Posted by: otherkate(we need better names) | December 15, 2006 at 10:56 AM
Ducky, it was a good moment, and I still find a great deal of evil pleasure in it.
otherkate, I do think women spend a lot of time policing other women in every way. I have a few theories as to why but I don't want to bore everyone...
Weathergirl, Mr Kate has said a few times how glad he is that I'm not one of those girls who spends hours getting ready. Of course, he always complements me on the rare occasions that I do.
otherkate again, this is true, and I find walking anywhere with people clad in high-heels is very frustrating. You're always waiting. Then again, I've been the one everyone's always waiting for a few times myself.
Posted by: Kate | December 15, 2006 at 11:08 AM
Dood, the only opinion on your body hair that matters is yours.

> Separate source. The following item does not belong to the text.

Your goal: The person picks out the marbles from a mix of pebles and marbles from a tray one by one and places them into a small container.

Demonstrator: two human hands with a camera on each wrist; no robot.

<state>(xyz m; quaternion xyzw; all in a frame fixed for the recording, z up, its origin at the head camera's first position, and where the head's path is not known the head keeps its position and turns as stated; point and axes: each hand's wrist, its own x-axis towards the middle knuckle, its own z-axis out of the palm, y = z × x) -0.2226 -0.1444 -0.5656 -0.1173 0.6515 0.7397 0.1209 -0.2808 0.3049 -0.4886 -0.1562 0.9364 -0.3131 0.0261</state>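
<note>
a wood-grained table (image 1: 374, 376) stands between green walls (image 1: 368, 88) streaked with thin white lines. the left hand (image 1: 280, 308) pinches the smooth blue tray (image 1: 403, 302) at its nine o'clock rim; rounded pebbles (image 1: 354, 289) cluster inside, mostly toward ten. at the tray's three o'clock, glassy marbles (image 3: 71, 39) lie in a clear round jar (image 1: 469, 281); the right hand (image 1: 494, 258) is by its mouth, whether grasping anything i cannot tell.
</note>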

I mean, I keep the hair on my head really really short because I can't hack the feeling of long hair all over me (I'm drowning! I'm drowning!), I pluck my eyebrows (sometimes), yet I don't care about the other hairy bits. It's a matter of taste.
You gotta wear that body to bed - I figure make it exactly right for _you_ to sleep in. And screw everything else.
Posted by: dogpossum | December 15, 2006 at 03:05 PM
Agreed about personal comfort zones and acceptance. Everyone has their own little peccadilloes, I think. One of my best friends is a committed feminist who doesn't shave (legs or armpits) for reasons of principle, but loves her manicures and lipstick. I like a bit of eye make-up most days, and shave my legs, armpits and bikin line because it's the way I prefer to look, but I don't care wht anyone else does. And, yes, there's definitely some high school conditioning there. I once shaved my arms in high school because a boy I liked laughed at my hairy arms. My mother was furious and I never did it again.
Interesting posts, Kate and Duck.
Posted by: Ariel | December 15, 2006 at 03:08 PM
I'm similar to you, Kate. I can't get very comfortable with my own body hair but I really don't care what others do with theirs... on one hand it may be Teh Eeeeeval Patriarchy at work, on the other hand it may well be just what makes you feel comfortable with yourself. whatever works, works.
and I love the feeling of freshly-shaved legs, Ducky, it makes me want to find someone to feel them! oooh errr ;-)
Posted by: worldpeace_and_aspeedboat | December 17, 2006 at 01:59 PM
I've wanted to write on this subject for some time as I'm a complete non-shaver and that's a lonely position to be in these days. Too busy to write it now, though.